Control of Servo Through the Use of the Petentiometer

Hi,

My goal is to control the servo through the use of the petentiometer, where depending on how far I turn the petentiometer, which is the resistance, it correlates to the amount of degrees the servo turns to.

In order to achieve this, I combined the Basics Analog Read Serial circuit (which is here on this website under Learning --> Tutorials --> Built in Examples) with the USK guide Code (from viros.com). The same can be said for my code, with slight modifications here and there. However, the servo is not responding in the desired way, and i don't understand why

Here is my code:

#include <Servo.h> // servo library

Servo servo1; // servo control object

void setup()
{
Serial.begin(9600); //initialized communication speed
servo1.attach(9); //correlates control of servo to pin 9
}

void loop()
{
int sensorValue = analogRead(A0);
Serial.println(sensorValue); //printing of sensorValue 's (its excessive to servo control, but has uses)
delay(1);

servo1.write(sensorValue * 180 / 1023); // conversion factor from resistance value to degrees modifies sensorValue into degrees, and then is outputed as the value of degrees for servo to go to
delay(20);
}

What happens is the servo does move slightly when I twist the petentiometer, but it doesn't move in correlation to how much I turn it, and it seems unpredictable in its turning. Also, its constantly buzzing, even when I don't touch the petentiometer. What am I doing wrong?

Thanks,

Davidka :slight_smile:

PS
If you have any questions, or suspicions, please comment. Even if you don't think your right, or even if you don't know why but have a direction to turn to, please respond. It might ring a bell for me, or a start a conversation between us that might lead us to a resolution. :slight_smile:

analogRead returns a value in the range 0 to 1023.
This value you then multiply by 180, but this is done using signed sixteen bit arithmetic, so any value greater than about 182 will exceed the range of this arithmetic.

 servo1.write(sensorValue * 180L/ 1023L);

(deleted)

I understood the technical error you identified of the arithmetic limitations of the program; however, could you explain further the meaning of the L's following the numbers in the operations (by the way, your fix worked :slight_smile: )?

Davidka:
I understood the technical error you identified of the arithmetic limitations of the program; however, could you explain further the meaning of the L's following the numbers in the operations (by the way, your fix worked :slight_smile: )?

The compiler defaults to doing such arithmetic treating the constants as integers 'int' type.
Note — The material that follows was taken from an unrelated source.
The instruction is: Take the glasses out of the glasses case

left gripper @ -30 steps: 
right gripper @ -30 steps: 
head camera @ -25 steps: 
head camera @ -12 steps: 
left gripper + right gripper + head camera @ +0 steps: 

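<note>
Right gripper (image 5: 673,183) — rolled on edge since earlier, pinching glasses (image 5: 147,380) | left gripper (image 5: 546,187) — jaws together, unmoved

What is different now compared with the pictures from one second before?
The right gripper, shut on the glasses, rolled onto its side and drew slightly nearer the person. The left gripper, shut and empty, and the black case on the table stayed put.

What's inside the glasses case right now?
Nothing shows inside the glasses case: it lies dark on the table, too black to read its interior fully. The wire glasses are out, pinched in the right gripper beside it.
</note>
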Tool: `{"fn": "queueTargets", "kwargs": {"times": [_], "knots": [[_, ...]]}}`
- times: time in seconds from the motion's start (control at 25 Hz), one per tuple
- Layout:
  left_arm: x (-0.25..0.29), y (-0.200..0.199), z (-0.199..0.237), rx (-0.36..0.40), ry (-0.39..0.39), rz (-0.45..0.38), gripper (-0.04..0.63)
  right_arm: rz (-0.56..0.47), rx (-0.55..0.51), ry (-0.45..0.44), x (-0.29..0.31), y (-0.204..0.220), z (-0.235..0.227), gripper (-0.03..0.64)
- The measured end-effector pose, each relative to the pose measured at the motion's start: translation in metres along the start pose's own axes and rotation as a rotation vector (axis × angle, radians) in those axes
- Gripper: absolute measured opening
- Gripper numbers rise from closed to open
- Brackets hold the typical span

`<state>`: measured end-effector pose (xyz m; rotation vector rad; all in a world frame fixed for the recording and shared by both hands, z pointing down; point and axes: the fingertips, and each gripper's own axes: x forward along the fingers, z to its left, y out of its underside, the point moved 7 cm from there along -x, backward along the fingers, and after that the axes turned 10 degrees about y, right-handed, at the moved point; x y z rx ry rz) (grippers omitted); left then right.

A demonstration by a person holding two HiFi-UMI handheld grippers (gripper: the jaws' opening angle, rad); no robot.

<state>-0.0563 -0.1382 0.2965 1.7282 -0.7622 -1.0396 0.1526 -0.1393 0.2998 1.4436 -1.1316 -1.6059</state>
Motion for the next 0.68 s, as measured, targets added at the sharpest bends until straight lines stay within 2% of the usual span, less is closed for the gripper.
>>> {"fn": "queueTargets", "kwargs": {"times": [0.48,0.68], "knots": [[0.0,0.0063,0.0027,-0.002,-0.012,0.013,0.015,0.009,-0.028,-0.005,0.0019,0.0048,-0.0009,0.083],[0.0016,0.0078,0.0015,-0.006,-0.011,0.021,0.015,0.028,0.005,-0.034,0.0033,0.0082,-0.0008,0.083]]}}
The "L" forces the compiler to do 'long' arithmetic.

From the reference page:-

U & L formatters

By default, an integer constant is treated as an int with the attendant limitations in values. To specify an integer constant with another data type, follow it with:

  • a 'u' or 'U' to force the constant into an unsigned data format. Example: 33u
  • a 'l' or 'L' to force the constant into a long data format. Example: 100000L
  • a 'ul' or 'UL' to force the constant into an unsigned long constant. Example: 32767ul

For floats, include a decimal point - 10.0

Edit: Incidentally, there's an example provided with the IDE that does exactly what you're doing - "Knob".
It can be found under >File >Examples >Servo .

Also, its constantly buzzing, even when I don't touch the petentiometer.

This is often an indication that the code is trying to drive the servo beyond it's physical limits. Many servos cannot handle travelling exactly to 0 or 180, so you need to narrow that range until the servo doesn't quite hit the end-stops.
It happens because the servo library maps 0 to 180 to pulsewidths from 544us to 2400us, whereas an ideal servo would have a range of 1000us to 2000us. ('Real-world' servos fall somewhere between the two.)

OldSteve:
The compiler defaults to doing such arithmetic treating the constants as integers. The "L" forces the compiler to do 'long' arithmetic.

sp. "The compiler defaults to doing such arithmetic treating the constants as "int"s".

AWOL:
sp. "The compiler defaults to doing such arithmetic treating the constants as "int"s".